Jeremy Enigk at the El Mocambo (464 Spadina), Monday (August 7). $17.50. 416-870-8000, 416-777-1777. Rating: NNNNN
Where does a sensitive guy go after emo?
In the mid-90s, Jeremy Enigk was the frontman for Seattle-based emo-core outfit Sunny Day Real Estate. SDRE are often referred to as "pioneers" of the genre, which means you have Enigk to thank or blame for the glut of followers who ripped out their bleeding hearts for all to hear and print their poetry on liner notes.
Perhaps out of a sense of foreboding, a pre-emptive stab at doing penance for the likes of Saves the Day and Three Days Grace, Enigk found religion. He converted to Christianity and embarked on a quest for spiritual self-improvement. SDRE disbanded in 95, allowing the rhythm section to fight foo with Foo Fighters, while Enigk made a solo record, Return Of The Frog Queen (Sub Pop), with a 21-piece orchestra.
Enigk was determined to make a follow-up to Frog Queen, but got sidetracked by the reunion and subsequent dissolution of SDRE, then distracted himself with another band, the Fire Theft.
It took him nearly 10 years, but Enigk's finally completed World Waits, the title of which makes you wonder whether the erstwhile emo king imagined the world waiting for the album. He also started his own label, Lewis Hollow, to release the album.
"It just seemed like the inevitable thing to do," he says on the phone from Seattle while taking a break from pre-tour practice with his band. "I've been on three or four different labels and none have worked out permanently.
"It's a lot easier these days to start your own label and sell a good amount of records over the Internet. Now I can do anything I want. It's awesome.

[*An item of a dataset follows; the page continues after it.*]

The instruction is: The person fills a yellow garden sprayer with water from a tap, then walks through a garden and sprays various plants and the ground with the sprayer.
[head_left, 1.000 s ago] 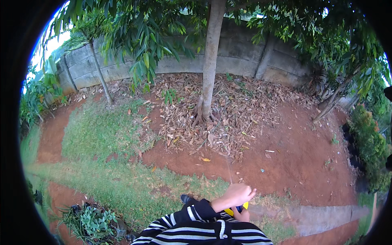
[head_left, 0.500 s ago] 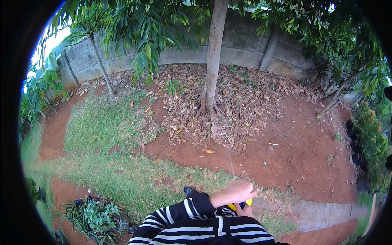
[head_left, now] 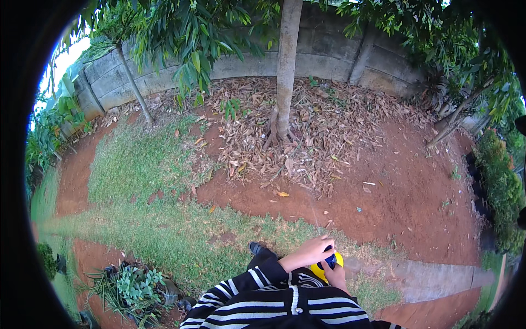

It's also difficult, cuz I don't have the financial support an established label can offer, but I believe it'll pay off."
Minus the full orchestra, World Waits is a less chamber and more pop offering than Frog Queen, drawing on Enigk's love of the Beatles and early U2. Of course, with his high-pitched vocals reminiscent of John Anderson and Dennis de Young, it's impossible not to hear shades of prog.
It's strange, this close-knit relationship between emo and prog rock (see Mars Volta). I wonder why he doesn't just make a full-on prog concept album, which is what it seems he was truly meant to do.
"A friend of mine was just trying to convince me to do something like that last night. Something like Yes, like 30-minute-long epic songs. I don't know if my brain can handle that, but maybe one day I'll figure it out," he laughs. "I think I'd do it more like the Who that Quadrophenia style of bringing in constant themes that repeat themselves throughout the record.
"That's not prog, but it's a concept album."
Enigk claims the Fire Theft was sort of an abridged version of that idea. He also likes the idea of making an epic movie to accompany a record, but says he doesn't think he has "the gift for writing a film."
Concept albums aside, Enigk insists he had no intentional themes going into World Waits. Well, other than your average existential questions that have challenged humanity for generations.
"I think in all my songs there's sort of a recurring spirit, a sort of searching for God, searching for meaning, longing, reaching and hoping.
"I want to be a good person," he says of his spiritual quest, "and I want to do the right thing."
So how does one go about growing spiritually?
"For me it's just life experience. I was a young man, a little kid, 10 years ago. The longer you live and the more you drop off all your excess baggage and dogmatic beliefs, the more you grow. Experience itself gave me a different perspective. I'm more open and relaxed.
"I wouldn't say I'm completely without anxiety," he adds. "I don't know if that'll ever happen."